## [TASK DIRECTIONS]
For the data below, give again exactly the lines from the one containing "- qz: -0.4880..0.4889" through the one containing "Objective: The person", both ends included, and no others.

## [AVAILABLE DATA]
================================

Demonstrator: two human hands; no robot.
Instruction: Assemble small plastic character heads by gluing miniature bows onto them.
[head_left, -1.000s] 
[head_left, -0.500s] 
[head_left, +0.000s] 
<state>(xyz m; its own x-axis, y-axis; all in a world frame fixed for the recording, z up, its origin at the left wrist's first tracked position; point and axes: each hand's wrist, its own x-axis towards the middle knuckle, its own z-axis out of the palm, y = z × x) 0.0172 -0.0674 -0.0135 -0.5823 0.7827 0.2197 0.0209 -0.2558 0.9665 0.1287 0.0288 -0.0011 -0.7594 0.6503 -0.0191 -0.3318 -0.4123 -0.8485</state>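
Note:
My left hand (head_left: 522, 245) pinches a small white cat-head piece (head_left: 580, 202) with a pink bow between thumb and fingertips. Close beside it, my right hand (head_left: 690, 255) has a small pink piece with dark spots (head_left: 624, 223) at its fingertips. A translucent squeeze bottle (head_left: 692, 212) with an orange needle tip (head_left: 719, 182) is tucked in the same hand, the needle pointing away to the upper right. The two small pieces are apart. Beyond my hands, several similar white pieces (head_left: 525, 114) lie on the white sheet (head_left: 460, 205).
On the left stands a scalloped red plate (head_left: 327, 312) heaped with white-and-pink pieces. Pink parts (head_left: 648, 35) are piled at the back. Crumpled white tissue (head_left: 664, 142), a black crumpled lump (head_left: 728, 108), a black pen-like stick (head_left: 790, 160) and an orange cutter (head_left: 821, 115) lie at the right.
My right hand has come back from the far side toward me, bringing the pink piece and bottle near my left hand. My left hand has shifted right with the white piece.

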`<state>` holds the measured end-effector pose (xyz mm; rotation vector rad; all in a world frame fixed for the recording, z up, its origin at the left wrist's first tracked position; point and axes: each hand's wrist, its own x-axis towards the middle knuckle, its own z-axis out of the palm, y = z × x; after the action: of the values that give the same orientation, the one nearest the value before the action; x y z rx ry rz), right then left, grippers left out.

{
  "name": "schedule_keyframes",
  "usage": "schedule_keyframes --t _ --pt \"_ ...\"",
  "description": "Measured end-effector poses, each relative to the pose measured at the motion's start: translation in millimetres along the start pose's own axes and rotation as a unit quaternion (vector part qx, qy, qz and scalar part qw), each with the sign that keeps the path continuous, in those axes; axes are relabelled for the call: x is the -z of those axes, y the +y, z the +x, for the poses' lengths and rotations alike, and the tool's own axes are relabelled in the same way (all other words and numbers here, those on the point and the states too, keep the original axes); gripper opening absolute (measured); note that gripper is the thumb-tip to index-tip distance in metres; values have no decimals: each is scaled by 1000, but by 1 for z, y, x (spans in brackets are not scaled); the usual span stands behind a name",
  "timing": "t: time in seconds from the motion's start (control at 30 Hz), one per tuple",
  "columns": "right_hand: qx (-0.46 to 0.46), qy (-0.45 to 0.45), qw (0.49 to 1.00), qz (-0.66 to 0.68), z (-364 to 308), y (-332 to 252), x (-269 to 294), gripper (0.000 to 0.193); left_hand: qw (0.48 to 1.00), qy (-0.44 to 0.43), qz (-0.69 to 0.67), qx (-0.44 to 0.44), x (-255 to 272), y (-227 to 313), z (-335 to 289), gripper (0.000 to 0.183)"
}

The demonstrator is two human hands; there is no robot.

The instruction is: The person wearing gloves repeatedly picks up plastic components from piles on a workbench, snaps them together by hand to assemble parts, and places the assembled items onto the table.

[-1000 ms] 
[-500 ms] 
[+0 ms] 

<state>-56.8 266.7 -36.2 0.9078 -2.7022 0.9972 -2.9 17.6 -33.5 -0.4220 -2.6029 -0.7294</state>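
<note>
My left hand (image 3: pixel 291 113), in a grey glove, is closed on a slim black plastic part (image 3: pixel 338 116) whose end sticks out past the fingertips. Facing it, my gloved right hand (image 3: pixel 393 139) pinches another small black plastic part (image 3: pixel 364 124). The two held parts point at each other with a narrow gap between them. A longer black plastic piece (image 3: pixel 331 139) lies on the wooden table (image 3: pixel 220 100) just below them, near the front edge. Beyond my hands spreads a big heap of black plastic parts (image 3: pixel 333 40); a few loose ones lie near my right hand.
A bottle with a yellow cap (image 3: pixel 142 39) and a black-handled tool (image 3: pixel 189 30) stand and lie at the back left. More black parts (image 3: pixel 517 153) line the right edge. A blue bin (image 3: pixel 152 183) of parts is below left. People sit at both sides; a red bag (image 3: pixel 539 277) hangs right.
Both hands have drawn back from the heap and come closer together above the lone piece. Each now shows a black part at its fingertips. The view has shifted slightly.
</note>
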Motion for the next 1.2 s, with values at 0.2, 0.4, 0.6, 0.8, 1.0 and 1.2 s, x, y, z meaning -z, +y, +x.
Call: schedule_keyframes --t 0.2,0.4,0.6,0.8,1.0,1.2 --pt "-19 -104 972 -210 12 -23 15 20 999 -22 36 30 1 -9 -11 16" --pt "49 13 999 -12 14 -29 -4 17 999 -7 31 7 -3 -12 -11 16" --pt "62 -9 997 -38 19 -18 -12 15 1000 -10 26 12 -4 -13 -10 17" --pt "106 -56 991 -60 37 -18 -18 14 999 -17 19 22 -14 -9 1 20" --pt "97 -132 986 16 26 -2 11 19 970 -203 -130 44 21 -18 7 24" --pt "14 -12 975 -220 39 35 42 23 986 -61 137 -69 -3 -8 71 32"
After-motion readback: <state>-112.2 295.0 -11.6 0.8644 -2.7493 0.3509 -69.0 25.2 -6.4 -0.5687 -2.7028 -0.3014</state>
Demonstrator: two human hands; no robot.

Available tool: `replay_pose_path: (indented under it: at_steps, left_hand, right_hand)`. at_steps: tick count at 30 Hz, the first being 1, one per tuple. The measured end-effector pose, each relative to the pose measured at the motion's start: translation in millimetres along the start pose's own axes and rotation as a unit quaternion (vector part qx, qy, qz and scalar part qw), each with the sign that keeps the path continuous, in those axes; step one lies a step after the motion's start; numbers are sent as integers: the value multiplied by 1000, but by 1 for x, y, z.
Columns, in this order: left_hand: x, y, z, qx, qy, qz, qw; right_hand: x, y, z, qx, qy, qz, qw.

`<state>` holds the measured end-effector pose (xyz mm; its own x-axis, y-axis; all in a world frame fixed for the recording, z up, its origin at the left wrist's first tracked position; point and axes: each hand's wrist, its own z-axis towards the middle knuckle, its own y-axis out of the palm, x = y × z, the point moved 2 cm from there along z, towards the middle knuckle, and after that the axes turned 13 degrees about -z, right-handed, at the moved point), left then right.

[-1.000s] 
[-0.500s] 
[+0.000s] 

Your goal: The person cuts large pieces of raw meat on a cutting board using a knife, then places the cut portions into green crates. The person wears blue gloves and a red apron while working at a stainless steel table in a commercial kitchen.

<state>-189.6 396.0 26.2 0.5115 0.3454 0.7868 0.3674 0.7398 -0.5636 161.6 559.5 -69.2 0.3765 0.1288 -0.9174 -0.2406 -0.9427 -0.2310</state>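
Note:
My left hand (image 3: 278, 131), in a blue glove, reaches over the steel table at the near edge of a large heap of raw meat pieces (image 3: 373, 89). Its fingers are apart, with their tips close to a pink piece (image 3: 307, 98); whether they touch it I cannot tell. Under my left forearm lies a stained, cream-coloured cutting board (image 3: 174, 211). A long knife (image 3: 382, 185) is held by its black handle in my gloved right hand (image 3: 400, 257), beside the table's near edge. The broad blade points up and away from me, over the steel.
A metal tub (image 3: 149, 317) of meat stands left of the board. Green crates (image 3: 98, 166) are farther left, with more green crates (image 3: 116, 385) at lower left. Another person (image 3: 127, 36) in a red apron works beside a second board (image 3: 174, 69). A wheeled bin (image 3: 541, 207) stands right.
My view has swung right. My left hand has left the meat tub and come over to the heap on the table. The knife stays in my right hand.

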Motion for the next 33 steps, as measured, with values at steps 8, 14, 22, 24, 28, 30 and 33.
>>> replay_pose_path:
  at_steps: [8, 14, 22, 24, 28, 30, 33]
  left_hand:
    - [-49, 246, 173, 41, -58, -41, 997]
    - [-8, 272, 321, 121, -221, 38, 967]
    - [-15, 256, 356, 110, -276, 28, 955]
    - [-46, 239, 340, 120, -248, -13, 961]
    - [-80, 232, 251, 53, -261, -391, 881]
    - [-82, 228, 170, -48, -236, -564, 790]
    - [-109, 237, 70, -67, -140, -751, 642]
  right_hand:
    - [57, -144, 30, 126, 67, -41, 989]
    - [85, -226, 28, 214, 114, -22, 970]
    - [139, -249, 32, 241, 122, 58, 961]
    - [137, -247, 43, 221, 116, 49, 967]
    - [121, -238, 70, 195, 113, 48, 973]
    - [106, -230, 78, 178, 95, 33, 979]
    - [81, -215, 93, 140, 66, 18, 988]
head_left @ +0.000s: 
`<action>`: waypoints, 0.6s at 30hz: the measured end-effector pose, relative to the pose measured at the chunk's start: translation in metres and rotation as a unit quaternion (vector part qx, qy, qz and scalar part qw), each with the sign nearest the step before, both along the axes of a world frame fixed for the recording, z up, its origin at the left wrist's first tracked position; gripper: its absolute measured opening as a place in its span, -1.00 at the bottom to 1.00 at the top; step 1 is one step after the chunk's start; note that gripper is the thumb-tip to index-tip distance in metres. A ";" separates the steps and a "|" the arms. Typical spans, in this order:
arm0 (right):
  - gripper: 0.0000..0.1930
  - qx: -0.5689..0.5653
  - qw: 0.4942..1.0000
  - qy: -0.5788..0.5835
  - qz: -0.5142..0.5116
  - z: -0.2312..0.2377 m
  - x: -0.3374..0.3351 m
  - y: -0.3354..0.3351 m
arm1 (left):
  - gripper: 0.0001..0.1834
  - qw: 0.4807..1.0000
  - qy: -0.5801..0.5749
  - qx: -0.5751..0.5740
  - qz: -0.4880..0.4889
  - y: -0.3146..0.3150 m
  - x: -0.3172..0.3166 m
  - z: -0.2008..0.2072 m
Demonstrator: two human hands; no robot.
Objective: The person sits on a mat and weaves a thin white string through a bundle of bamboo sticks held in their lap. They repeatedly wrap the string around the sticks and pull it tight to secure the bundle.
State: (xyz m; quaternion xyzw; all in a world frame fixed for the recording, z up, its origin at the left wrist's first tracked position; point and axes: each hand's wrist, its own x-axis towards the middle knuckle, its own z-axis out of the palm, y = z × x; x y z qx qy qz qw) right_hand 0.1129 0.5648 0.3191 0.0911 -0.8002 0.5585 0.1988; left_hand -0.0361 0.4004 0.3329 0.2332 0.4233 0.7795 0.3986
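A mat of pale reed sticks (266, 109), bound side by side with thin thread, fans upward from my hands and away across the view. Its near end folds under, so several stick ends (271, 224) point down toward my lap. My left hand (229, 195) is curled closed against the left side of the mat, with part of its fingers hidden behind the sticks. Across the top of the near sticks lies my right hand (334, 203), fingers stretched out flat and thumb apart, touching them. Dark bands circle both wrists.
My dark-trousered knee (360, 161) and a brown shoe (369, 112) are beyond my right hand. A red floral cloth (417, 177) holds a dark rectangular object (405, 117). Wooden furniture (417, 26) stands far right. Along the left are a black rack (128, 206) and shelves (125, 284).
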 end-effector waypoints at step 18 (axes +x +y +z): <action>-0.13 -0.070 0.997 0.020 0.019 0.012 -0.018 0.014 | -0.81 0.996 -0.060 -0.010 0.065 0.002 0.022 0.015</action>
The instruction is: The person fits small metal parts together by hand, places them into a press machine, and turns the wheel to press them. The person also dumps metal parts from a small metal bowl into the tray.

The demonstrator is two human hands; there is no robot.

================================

## [SOLUTION TO THIS TASK]
  - qz: -0.4880..0.4889
  - y: -0.3146..0.3150 m
  - x: -0.3172..0.3166 m
  - z: -0.2008..0.2072 m
Demonstrator: two human hands; no robot.
Objective: The person sits on a mat and weaves a thin white string through a bundle of bamboo sticks held in their lap. They repeatedly wrap the string around the sticks and pull it tight to secure the bundle.

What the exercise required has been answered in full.